Outside of the United States, on average our fellow OECD countries provide 18 weeks of paid leave to new mothers, but in some paid leave extends up to nine months (that’s 36 weeks).
Pennsylvanians need this kind of bold reform to leave-taking laws. 46.8% of us work for small businesses that don’t meet the standards for even FMLA coverage.
A quarter of us live far below the federal poverty line, making taking an unpaid leave financially disastrous or outright impossible. Single mothers and those who are the main breadwinners for their families are especially disadvantaged, especially among Black and Latina mothers.

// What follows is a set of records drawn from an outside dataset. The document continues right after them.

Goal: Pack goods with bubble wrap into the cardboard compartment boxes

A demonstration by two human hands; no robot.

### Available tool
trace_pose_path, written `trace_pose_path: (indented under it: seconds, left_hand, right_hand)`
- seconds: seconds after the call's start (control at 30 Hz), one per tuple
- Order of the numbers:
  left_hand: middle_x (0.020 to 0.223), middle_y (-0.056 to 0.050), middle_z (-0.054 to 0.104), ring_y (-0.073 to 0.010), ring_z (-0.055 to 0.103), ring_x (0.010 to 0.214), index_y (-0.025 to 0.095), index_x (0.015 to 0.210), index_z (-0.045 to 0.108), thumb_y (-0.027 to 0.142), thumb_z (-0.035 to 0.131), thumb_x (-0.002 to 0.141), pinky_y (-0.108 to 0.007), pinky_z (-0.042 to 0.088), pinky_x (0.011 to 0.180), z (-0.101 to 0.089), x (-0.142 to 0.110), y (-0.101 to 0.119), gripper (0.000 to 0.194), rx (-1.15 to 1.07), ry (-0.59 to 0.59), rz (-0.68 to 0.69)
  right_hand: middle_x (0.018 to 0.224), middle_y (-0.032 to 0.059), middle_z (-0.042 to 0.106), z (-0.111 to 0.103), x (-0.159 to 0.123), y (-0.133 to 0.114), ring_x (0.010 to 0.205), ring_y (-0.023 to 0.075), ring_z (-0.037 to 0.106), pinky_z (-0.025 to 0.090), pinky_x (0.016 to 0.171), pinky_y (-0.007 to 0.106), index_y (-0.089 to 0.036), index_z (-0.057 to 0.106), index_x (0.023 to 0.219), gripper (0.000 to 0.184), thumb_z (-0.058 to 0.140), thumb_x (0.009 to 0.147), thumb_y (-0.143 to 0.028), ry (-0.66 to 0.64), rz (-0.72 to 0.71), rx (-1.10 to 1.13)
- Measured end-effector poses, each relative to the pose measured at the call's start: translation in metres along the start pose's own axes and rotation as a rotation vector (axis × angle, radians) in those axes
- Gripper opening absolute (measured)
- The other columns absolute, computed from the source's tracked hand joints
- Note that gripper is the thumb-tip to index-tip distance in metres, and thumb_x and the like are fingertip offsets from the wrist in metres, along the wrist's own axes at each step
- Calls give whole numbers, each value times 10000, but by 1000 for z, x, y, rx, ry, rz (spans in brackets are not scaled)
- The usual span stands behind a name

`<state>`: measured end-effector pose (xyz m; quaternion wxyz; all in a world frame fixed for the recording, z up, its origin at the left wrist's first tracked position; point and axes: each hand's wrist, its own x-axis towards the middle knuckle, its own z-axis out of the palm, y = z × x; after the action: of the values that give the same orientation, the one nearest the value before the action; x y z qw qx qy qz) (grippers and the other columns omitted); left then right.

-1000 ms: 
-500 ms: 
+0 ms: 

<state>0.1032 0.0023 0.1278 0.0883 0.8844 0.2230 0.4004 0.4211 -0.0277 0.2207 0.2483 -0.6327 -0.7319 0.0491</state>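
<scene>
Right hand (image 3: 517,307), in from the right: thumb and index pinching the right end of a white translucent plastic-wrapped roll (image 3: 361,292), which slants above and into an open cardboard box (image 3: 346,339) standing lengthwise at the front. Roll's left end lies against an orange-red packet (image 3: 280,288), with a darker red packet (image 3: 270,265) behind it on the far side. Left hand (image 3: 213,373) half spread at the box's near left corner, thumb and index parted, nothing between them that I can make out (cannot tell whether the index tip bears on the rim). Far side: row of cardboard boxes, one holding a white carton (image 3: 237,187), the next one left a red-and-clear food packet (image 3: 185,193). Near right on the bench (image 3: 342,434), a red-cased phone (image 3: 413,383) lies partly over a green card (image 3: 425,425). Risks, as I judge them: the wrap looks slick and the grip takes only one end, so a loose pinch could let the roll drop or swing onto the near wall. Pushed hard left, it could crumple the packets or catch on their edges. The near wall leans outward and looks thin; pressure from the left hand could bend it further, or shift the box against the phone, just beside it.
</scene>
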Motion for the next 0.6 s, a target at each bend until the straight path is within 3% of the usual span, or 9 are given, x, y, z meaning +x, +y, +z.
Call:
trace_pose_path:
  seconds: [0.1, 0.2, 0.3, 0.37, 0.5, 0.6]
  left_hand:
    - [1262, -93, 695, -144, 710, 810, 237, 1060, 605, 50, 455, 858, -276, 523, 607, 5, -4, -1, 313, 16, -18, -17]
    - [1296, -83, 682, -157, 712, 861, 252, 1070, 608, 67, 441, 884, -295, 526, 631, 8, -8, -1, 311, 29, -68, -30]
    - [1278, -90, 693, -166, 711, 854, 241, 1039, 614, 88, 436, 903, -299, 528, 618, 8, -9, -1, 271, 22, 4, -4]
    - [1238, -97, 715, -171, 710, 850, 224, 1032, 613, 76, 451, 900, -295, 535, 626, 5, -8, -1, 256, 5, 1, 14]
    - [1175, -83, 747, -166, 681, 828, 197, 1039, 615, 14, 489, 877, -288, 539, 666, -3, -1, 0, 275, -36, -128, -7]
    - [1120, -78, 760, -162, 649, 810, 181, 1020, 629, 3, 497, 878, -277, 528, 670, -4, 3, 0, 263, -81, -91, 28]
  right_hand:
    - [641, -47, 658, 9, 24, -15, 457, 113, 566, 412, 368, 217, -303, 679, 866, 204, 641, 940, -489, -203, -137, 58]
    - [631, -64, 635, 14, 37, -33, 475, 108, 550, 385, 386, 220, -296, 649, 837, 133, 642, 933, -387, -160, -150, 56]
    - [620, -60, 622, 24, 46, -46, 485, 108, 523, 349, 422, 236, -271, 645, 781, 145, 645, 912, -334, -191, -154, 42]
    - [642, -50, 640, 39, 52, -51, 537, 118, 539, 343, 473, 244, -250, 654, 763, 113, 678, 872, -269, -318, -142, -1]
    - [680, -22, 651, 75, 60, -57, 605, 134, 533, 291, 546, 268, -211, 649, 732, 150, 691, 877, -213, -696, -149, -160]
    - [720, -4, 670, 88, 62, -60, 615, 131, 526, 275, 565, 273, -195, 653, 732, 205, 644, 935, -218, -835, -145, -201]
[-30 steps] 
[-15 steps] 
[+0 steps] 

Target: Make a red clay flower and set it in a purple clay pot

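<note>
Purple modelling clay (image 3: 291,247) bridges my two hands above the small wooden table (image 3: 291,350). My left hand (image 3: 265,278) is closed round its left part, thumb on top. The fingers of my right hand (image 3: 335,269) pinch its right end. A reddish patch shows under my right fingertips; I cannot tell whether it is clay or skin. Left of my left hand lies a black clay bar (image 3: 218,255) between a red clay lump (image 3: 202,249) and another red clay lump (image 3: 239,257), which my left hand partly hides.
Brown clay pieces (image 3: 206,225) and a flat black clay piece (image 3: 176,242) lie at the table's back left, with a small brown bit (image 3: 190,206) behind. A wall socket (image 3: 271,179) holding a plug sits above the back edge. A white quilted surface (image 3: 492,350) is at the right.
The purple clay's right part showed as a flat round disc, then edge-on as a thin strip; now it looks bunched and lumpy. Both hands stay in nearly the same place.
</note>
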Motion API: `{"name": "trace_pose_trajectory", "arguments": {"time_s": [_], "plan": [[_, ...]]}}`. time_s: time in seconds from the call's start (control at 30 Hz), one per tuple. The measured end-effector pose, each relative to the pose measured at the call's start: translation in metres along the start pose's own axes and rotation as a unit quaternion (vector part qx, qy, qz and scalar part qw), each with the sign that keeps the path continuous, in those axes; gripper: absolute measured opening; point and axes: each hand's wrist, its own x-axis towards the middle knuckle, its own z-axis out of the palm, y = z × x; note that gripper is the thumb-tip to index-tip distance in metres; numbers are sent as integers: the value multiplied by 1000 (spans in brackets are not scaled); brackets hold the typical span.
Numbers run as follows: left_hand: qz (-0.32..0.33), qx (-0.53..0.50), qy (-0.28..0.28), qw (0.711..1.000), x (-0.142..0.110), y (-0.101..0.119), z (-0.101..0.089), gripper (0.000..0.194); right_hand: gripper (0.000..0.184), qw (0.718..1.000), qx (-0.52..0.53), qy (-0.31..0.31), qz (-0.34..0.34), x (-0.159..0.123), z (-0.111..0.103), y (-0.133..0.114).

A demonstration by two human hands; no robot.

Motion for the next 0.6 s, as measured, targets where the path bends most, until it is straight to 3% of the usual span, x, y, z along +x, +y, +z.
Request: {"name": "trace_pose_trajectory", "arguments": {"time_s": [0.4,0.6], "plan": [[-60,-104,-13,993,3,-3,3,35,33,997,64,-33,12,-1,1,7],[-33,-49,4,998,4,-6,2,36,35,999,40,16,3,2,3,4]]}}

The current system we have is failing most Pennsylvania families and it must change.
The research on both mother and infant health in the weeks following childbirth indicates that lengthier and more supportive post-birth leaves are essential.
The more weeks of leave that mothers (and fathers) can take to care for their newborns correlates with a reduction in child and infant deaths and overall improves the mental and physical health of parents and newborns in the months following childbirth.
The bonds between new parents and their babies are also strengthened by lengthier leaves (the first year of a child’s life is considered to be one of the most important in creating the essential attachment relationships between them and their parents/guardians).
There’s also data that suggests that both families and businesses stand to benefit financially from this kind of socially funded parental leave system. Full salary payments ensure that no person is unable to take leave due to an unaffordable pay cut.
Making coverage universal ensures that the many Pennsylvanians who work for small businesses or in the private sector in general have access to coverage. And under a socially funded parental leave system, businesses wouldn’t have to shoulder the burden of the costs associated with leave taking.
The economy at large has seen growth in countries with universal paid parental leave. They’ve seen a marked increase in productivity by employees and increased labor market attachment by people thanks to their ability to take leave without the risk of losing their jobs. It’s also led to a greater participation in the workforce in general, but especially for women.
We live in an age where a pandemic has brought our healthcare and employment systems to their knees, exposing the many flaws and gaps in their coverage. But the inequities in access to safe and secure leave have been present for decades. It’s time for Pennsylvania to move towards a more functional parental leave system that works for everyone, not just the few.